┌──
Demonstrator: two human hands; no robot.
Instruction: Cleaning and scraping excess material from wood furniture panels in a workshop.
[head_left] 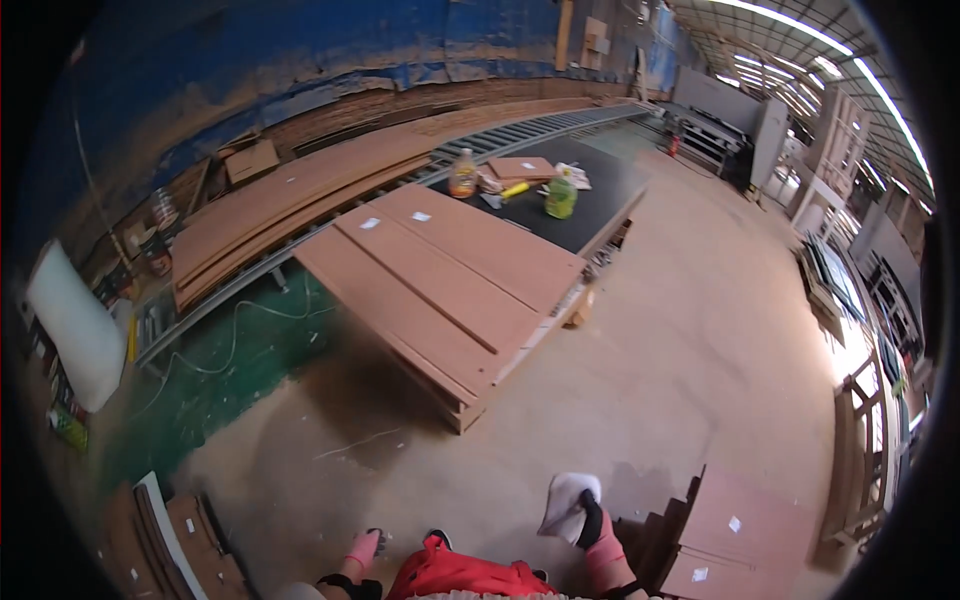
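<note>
My right hand, in a pink glove with dark fingers, is closed on a whitish cloth that hangs over the floor beside a stack of brown panels. My left hand, also in a pink glove with dark fingertips, hangs low on the left. Its fingers look loosely apart, and nothing shows in them. Ahead of me, a brown panel with long grooves and two small white labels lies on a worktable, well beyond both hands.
The black tabletop carries a green bottle, an amber bottle and a yellow-handled scraper. Stacked boards lie on a roller conveyor. More panels stand at lower left. A thin hose crosses the green floor.
</note>
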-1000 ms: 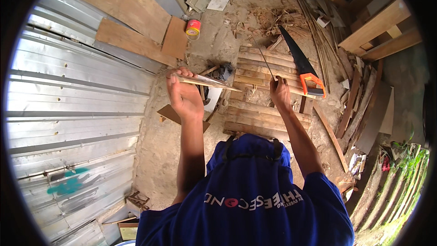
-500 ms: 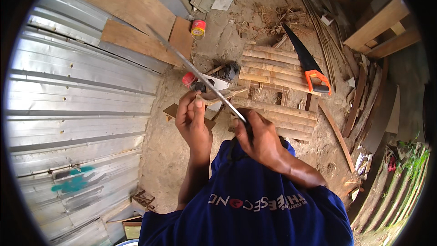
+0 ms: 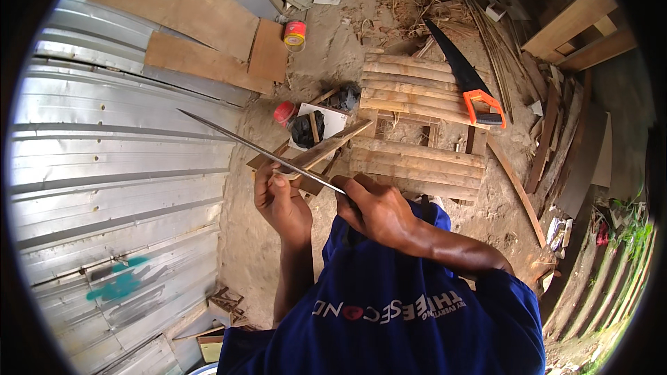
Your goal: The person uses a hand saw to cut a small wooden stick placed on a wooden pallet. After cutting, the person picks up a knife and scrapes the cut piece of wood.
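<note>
My right hand point(image 3: 381, 212) is closed round the handle end of a long, thin blade point(image 3: 233, 135), seen nearly edge-on, that looks like a machete. The blade points up and left toward the metal wall. In my left hand point(image 3: 283, 201) a narrow strip of wood point(image 3: 333, 144) is pinched between thumb and fingers. It slants away to the upper right, its far end by the bamboo bench point(image 3: 410, 164). The blade crosses the strip close to my left fingers; whether they touch I cannot tell. My right fist hides the handle.
A hand saw point(image 3: 462, 73) with an orange and black handle lies on the bench's slats. Beyond my left hand are a black plastic bag point(image 3: 303, 129), a red lid-like thing point(image 3: 283, 112) and a paint can point(image 3: 294, 35). A corrugated metal wall point(image 3: 118, 167) stands at left.
The blade has swung down and to the left, so it lies flatter across the wood strip. Both hands have shifted slightly left and lower, and more of the strip shows.
</note>
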Motion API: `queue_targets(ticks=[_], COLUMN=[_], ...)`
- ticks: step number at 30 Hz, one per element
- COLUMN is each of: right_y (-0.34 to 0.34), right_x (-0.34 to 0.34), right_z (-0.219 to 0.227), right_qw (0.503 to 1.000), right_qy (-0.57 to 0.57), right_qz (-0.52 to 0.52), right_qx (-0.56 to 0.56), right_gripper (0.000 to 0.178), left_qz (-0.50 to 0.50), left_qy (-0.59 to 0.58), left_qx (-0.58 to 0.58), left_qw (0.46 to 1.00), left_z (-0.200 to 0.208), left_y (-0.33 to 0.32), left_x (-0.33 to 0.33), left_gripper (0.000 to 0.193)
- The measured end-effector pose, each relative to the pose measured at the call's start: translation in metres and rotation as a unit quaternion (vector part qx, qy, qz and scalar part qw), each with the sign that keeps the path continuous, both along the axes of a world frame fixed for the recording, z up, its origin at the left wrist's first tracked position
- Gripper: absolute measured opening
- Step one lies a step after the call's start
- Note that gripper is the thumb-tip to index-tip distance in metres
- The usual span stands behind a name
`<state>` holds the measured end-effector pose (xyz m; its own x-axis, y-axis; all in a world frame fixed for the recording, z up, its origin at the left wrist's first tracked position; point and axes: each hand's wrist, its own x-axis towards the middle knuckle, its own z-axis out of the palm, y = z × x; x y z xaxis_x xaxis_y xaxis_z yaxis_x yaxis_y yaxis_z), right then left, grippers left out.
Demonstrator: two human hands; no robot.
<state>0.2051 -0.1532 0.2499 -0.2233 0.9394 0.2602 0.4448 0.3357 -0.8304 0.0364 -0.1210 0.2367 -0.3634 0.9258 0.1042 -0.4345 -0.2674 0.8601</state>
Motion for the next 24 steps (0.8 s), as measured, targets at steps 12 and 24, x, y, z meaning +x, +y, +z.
queue_targets(ticks=[12,24], right_y=[0.005,0.017], right_x=[0.0,0.007], right_z=[0.012,0.0], right_qw=[0.998,0.994], right_qy=[-0.05,-0.088], right_qz=[-0.002,-0.008], right_qx=[-0.032,-0.057], right_gripper=[0.031,0.029], left_qz=[0.02,0.006], left_qy=[-0.005,-0.01], left_qx=[0.0,-0.007], left_qw=[1.0,1.0], left_z=[0.003,0.005], left_y=[-0.001,0.007], left_x=[0.003,0.012], left_gripper=[0.027,0.028])
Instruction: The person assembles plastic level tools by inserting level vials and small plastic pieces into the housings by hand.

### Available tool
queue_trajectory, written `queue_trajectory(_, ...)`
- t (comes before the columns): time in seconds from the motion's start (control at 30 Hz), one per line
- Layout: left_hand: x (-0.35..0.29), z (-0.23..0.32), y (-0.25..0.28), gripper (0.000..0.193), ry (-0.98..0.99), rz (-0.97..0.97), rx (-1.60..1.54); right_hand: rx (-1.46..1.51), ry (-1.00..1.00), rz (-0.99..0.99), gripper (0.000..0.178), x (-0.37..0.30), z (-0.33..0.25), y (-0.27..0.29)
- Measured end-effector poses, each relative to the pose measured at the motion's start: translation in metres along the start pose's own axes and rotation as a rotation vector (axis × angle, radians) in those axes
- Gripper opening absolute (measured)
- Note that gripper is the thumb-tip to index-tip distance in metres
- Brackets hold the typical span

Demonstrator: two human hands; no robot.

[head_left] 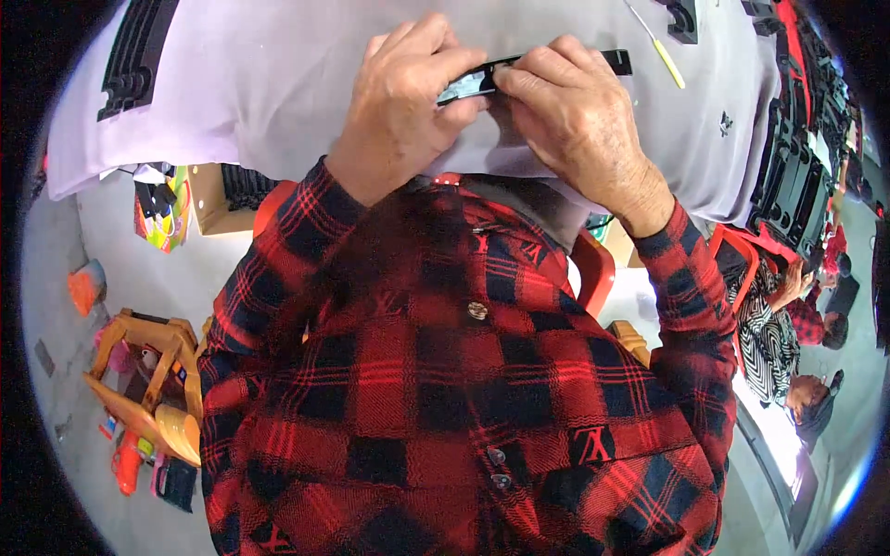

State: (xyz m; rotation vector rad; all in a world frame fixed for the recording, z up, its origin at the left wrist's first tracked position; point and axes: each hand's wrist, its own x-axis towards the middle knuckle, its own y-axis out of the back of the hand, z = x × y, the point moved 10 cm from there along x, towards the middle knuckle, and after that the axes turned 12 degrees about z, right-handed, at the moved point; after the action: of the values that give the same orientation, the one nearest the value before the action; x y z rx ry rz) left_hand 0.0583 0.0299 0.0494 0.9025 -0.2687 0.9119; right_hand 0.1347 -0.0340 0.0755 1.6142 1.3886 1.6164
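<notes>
Above the cloth-covered table, both my hands grip one long, narrow black plastic strip (617, 63). My left hand (399, 107) pinches its left end between thumb and fingers, where a glossy face catches the light. Around the middle, my right hand (579, 116) has its fingers closed, and the strip's right end sticks out past the knuckles. Fingers hide much of the strip, and I cannot make out any small part between the fingertips. A thin screwdriver with a yellow handle (668, 63) lies to the right of my right hand.
Long black plastic parts (137, 65) lie side by side at the table's far left. Another black part (683, 20) is at the far right, with small dark bits (726, 122) nearer. More black parts (790, 181) line the right side, beyond which other people sit. A wooden chair (148, 361) stands lower left.
</notes>
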Motion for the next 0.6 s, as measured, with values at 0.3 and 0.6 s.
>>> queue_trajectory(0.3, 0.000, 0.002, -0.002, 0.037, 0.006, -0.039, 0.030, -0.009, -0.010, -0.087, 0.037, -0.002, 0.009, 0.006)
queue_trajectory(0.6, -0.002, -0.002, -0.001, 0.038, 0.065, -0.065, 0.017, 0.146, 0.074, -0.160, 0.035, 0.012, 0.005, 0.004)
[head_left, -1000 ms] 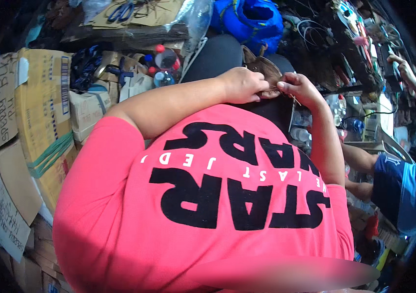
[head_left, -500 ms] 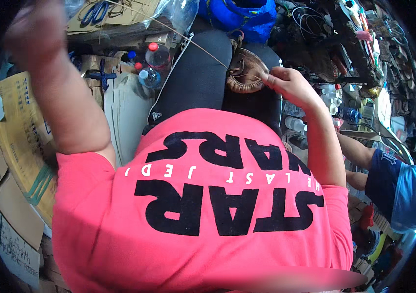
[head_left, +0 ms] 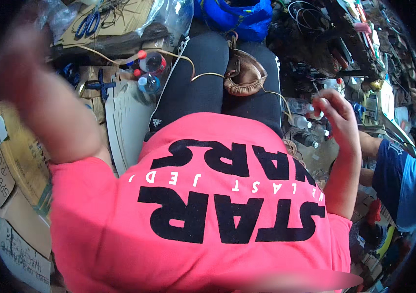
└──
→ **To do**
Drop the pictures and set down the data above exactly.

→ **Exercise answer**
Demonstrator: two human hands; no robot.
Instruction: Cleaning and scraping excess material from wood furniture panels in a workshop.
[head_left] 
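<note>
My right hand, in a pink glove with dark fingers, is closed on a whitish cloth that hangs over the floor beside a stack of brown panels. My left hand, also in a pink glove with dark fingertips, hangs low on the left. Its fingers look loosely apart, and nothing shows in them. Ahead of me, a brown panel with long grooves and two small white labels lies on a worktable, well beyond both hands.
The black tabletop carries a green bottle, an amber bottle and a yellow-handled scraper. Stacked boards lie on a roller conveyor. More panels stand at lower left. A thin hose crosses the green floor.
</note>
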-1000 ms: 
-500 ms: 
+0 ms: 
Your goal: The person uses a hand saw to cut a small wooden stick placed on a wooden pallet. After cutting, the person picks up a knife and scrapes the cut piece of wood.
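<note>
My right hand point(image 3: 381, 212) is closed round the handle end of a long, thin blade point(image 3: 233, 135), seen nearly edge-on, that looks like a machete. The blade points up and left toward the metal wall. In my left hand point(image 3: 283, 201) a narrow strip of wood point(image 3: 333, 144) is pinched between thumb and fingers. It slants away to the upper right, its far end by the bamboo bench point(image 3: 410, 164). The blade crosses the strip close to my left fingers; whether they touch I cannot tell. My right fist hides the handle.
A hand saw point(image 3: 462, 73) with an orange and black handle lies on the bench's slats. Beyond my left hand are a black plastic bag point(image 3: 303, 129), a red lid-like thing point(image 3: 283, 112) and a paint can point(image 3: 294, 35). A corrugated metal wall point(image 3: 118, 167) stands at left.
The blade has swung down and to the left, so it lies flatter across the wood strip. Both hands have shifted slightly left and lower, and more of the strip shows.
</note>
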Motion API: `queue_targets(ticks=[_], COLUMN=[_], ...)`
- ticks: step number at 30 Hz, one per element
- COLUMN is each of: right_y (-0.34 to 0.34), right_x (-0.34 to 0.34), right_z (-0.219 to 0.227), right_qw (0.503 to 1.000), right_qy (-0.57 to 0.57), right_qz (-0.52 to 0.52), right_qx (-0.56 to 0.56), right_gripper (0.000 to 0.178), left_qz (-0.50 to 0.50), left_qy (-0.59 to 0.58), left_qx (-0.58 to 0.58), left_qw (0.46 to 1.00), left_z (-0.200 to 0.208), left_y (-0.33 to 0.32), left_x (-0.33 to 0.33), left_gripper (0.000 to 0.193)
- The measured end-effector pose, each relative to the pose measured at the call's start: translation in metres and rotation as a unit quaternion (vector part qx, qy, qz and scalar part qw), each with the sign that keeps the path continuous, both along the axes of a world frame fixed for the recording, z up, its origin at the left wrist's first tracked position
- Gripper: absolute measured opening
- Step one lies a step after the call's start
- Note that gripper is the thumb-tip to index-tip distance in metres
- The usual span stands behind a name
`<state>` holds the measured end-effector pose (xyz m; its own x-axis, y-axis; all in a world frame fixed for the recording, z up, its origin at the left wrist's first tracked position; point and axes: each hand's wrist, its own x-axis towards the middle knuckle, its own z-axis out of the palm, y = z × x; x y z xaxis_x xaxis_y xaxis_z yaxis_x yaxis_y yaxis_z), right then left, grippers left out.
Demonstrator: two human hands; no robot.
<state>0.2051 -0.1532 0.2499 -0.2233 0.9394 0.2602 0.4448 0.3357 -0.8304 0.0364 -0.1210 0.2367 -0.3634 0.9258 0.1042 -0.4345 -0.2674 0.8601</state>
Motion for the next 24 steps (0.8 s), as measured, targets at steps 12 and 24, x, y, z meaning +x, +y, +z.
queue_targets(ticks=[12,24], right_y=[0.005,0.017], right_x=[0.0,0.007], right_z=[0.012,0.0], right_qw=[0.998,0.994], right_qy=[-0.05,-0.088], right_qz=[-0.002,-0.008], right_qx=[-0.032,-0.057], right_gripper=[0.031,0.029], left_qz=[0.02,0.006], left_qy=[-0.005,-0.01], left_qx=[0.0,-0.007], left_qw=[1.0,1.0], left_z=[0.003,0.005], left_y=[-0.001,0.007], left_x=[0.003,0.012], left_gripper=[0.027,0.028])
Instruction: The person assembles plastic level tools by inserting level vials and small plastic pieces into the housings by hand.

### Available tool
queue_trajectory, written `queue_trajectory(_, ...)`
- t (comes before the columns): time in seconds from the motion's start (control at 30 Hz), one per line
- Layout: left_hand: x (-0.35..0.29), z (-0.23..0.32), y (-0.25..0.28), gripper (0.000..0.193), ry (-0.98..0.99), rz (-0.97..0.97), rx (-1.60..1.54); right_hand: rx (-1.46..1.51), ry (-1.00..1.00), rz (-0.99..0.99), gripper (0.000..0.178), x (-0.37..0.30), z (-0.33..0.25), y (-0.27..0.29)
- Measured end-effector poses, each relative to the pose measured at the motion's start: translation in metres along the start pose's own axes and rotation as a rotation vector (axis × angle, radians) in those axes
- Gripper opening absolute (measured)
- Note that gripper is the thumb-tip to index-tip distance in metres
- Brackets hold the typical span

Demonstrator: two human hands; no robot.

[head_left] 

State: (xyz m; rotation vector rad; all in a world frame fixed for the recording, z up, its origin at the left wrist's first tracked position; point and axes: each hand's wrist, its own x-axis towards the middle knuckle, its own y-axis out of the back of the hand, z = x × y, the point moved 10 cm from there along x, towards the middle knuckle, and after that the axes turned 12 degrees about z, right-handed, at the moved point; after the action: of the values that give the same orientation, the one nearest the value before the action; x y z rx ry rz) left_hand 0.0583 0.0299 0.0494 0.9025 -0.2687 0.9119; right_hand 0.1347 -0.0340 0.0755 1.6142 1.3886 1.6164
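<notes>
Above the cloth-covered table, both my hands grip one long, narrow black plastic strip (617, 63). My left hand (399, 107) pinches its left end between thumb and fingers, where a glossy face catches the light. Around the middle, my right hand (579, 116) has its fingers closed, and the strip's right end sticks out past the knuckles. Fingers hide much of the strip, and I cannot make out any small part between the fingertips. A thin screwdriver with a yellow handle (668, 63) lies to the right of my right hand.
Long black plastic parts (137, 65) lie side by side at the table's far left. Another black part (683, 20) is at the far right, with small dark bits (726, 122) nearer. More black parts (790, 181) line the right side, beyond which other people sit. A wooden chair (148, 361) stands lower left.
</notes>
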Motion for the next 0.6 s, as measured, with values at 0.3 and 0.6 s.
>>> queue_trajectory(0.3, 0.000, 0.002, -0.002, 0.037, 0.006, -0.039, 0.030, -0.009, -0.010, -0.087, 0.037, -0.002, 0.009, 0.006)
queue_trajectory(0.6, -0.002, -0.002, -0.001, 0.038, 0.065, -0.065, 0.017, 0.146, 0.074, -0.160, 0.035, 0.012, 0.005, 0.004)
[head_left, -1000 ms] 
[head_left, -500 ms] 
[head_left, +0 ms] 

Work on this exercise is finished, so nothing remains.